● **Data below**

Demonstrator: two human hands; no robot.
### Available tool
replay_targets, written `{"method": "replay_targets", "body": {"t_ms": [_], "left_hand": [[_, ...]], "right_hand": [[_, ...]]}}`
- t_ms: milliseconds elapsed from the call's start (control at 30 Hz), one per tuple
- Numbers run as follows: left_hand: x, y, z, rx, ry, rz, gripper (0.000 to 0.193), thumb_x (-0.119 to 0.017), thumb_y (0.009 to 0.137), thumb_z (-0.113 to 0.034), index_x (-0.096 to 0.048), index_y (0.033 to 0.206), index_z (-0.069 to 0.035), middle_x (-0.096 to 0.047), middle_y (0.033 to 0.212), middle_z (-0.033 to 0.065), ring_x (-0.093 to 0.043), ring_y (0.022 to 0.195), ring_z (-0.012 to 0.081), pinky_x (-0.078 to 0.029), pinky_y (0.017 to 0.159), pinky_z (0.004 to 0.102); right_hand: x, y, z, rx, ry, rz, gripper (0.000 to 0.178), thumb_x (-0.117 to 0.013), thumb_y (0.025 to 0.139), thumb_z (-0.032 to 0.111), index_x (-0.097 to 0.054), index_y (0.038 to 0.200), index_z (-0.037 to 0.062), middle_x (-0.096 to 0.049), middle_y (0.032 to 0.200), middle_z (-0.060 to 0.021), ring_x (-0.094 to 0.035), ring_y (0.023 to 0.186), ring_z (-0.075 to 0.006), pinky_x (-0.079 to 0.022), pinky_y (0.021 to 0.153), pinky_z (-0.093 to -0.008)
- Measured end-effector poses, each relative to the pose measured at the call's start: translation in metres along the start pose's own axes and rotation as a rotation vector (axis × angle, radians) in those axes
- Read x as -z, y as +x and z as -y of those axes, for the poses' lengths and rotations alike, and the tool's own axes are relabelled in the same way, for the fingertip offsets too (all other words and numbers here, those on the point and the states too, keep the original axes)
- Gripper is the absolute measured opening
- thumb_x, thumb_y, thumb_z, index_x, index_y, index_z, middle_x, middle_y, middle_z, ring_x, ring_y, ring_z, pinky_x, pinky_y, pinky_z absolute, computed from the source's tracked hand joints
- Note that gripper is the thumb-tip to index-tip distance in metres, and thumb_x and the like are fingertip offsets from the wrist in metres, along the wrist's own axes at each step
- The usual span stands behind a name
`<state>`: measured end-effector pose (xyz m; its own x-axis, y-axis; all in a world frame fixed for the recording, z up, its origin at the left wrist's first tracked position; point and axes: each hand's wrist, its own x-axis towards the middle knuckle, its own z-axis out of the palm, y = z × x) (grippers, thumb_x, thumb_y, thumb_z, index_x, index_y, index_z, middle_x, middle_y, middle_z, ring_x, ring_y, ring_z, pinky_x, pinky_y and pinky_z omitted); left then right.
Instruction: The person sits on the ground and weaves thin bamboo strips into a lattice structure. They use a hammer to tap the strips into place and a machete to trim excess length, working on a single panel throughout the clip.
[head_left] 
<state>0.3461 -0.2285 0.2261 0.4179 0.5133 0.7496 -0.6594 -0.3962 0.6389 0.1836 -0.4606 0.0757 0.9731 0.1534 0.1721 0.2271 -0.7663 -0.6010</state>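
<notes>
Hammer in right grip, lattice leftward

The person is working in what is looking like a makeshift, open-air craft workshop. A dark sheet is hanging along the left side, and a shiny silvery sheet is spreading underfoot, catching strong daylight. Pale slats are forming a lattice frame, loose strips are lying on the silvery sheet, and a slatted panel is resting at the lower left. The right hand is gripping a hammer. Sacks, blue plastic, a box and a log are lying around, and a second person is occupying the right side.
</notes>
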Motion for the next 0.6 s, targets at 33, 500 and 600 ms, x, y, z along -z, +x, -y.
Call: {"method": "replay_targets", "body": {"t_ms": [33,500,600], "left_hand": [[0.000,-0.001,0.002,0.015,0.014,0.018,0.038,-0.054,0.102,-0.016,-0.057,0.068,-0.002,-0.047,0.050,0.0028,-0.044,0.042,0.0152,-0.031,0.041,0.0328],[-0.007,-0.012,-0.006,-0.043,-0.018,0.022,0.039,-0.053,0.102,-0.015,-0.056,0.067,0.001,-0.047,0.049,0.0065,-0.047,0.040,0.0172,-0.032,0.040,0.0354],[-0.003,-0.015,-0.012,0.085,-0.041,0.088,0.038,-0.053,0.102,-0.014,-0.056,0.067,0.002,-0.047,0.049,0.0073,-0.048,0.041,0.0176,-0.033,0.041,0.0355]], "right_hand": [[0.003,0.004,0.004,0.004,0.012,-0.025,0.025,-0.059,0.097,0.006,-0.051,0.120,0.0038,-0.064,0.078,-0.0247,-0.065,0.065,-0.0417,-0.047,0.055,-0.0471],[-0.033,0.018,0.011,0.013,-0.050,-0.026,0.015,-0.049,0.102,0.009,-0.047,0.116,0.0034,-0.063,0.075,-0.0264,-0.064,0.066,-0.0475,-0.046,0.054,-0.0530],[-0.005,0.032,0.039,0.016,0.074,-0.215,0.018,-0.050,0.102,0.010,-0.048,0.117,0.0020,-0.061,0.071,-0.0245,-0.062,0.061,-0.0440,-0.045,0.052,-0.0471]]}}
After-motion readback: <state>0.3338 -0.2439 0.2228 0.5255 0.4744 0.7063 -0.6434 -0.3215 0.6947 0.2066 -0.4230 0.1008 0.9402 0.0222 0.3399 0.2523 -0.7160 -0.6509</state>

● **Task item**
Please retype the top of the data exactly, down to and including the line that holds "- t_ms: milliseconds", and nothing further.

● **Solution below**
Demonstrator: two human hands; no robot.
### Available tool
replay_targets, written `{"method": "replay_targets", "body": {"t_ms": [_], "left_hand": [[_, ...]], "right_hand": [[_, ...]]}}`
- t_ms: milliseconds elapsed from the call's start (control at 30 Hz), one per tuple

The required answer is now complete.